福井教諭自殺で控訴せず 校長の安全配慮義務違反容認

福井県若狭町の町立中学校の新任教諭が2014年に長時間労働による過労が原因で自殺し、父親が損害賠償を求めた訴訟で、校長の安全配慮義務違反を認定し、約6540万円の支払いを命じた福井地裁判決を受け、福井県と若狭町は7月12日、控訴しない方針を明らかにした。賠償金は若狭町が全額負担する。

福井県の杉本達治知事は同日、「判決内容を精査し、若狭町と協議した結果、司法の判断を受け入れることにした。『福井県学校業務改善方針』に基づき、教員の労働環境の改善にさらに努めていきたい」とのコメントを発表し、校長の安全配慮義務違反を認定した判決を容認することを明らかにした。

若狭町教育委員会では、今後の対策として校務管理システムの導入による出退勤管理の厳格化や部活動の数を見直すなどして、教員の負担軽減に取り組むとしている。特に新任教諭に対しては、受け持ちの授業時数を少なくし、部活動もできる限り副顧問として携わるようにするなど、長時間労働につながらないようにする。

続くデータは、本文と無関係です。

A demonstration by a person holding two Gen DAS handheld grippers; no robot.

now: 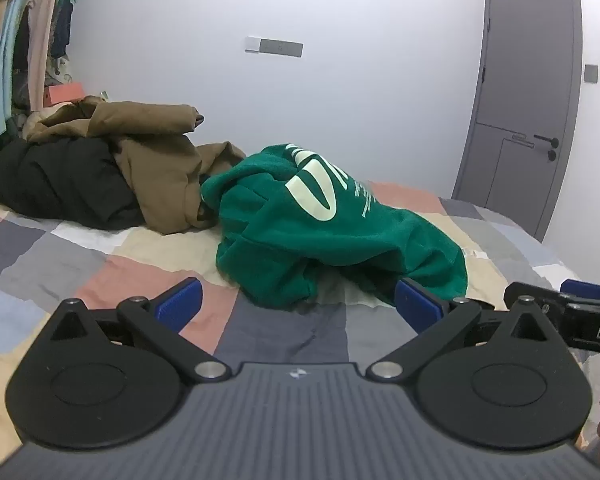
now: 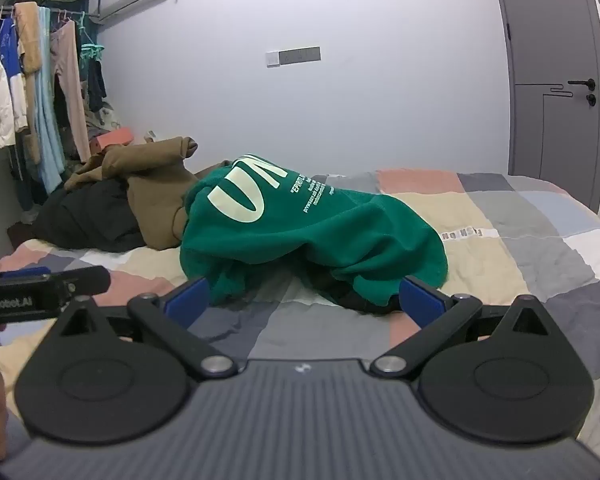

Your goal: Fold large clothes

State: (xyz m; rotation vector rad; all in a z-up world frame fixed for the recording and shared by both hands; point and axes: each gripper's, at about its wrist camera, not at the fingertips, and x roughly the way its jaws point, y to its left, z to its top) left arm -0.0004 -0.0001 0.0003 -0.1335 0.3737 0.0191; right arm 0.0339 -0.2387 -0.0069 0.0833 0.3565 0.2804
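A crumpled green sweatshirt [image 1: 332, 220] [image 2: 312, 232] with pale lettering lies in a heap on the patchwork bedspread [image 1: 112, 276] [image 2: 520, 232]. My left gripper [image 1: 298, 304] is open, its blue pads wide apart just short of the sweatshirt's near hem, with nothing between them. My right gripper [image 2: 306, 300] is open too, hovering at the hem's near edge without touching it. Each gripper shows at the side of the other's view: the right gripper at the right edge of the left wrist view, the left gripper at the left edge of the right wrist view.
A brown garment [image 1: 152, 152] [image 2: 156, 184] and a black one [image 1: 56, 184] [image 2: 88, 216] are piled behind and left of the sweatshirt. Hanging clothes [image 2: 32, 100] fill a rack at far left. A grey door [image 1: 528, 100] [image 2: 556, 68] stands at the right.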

亡くなった教諭は14年に新採用で町立中学校に赴任。学級担任として授業の準備や野球部の指導、初任者研修などで月120時間以上の時間外勤務を行い、日記の表紙に「疲れました。迷わくをかけてしまいすみません」と書いて同年10月に自殺した。

判決では、「事実上、校長の指揮監督下で強い心理的負荷の伴う業務に極めて長時間従事しており、過重であることは明らか」だったにもかかわらず、業務の量を適切に調整し、勤務時間を軽減する措置などをとらなかったとして、校長の安全配慮義務違反を認定した。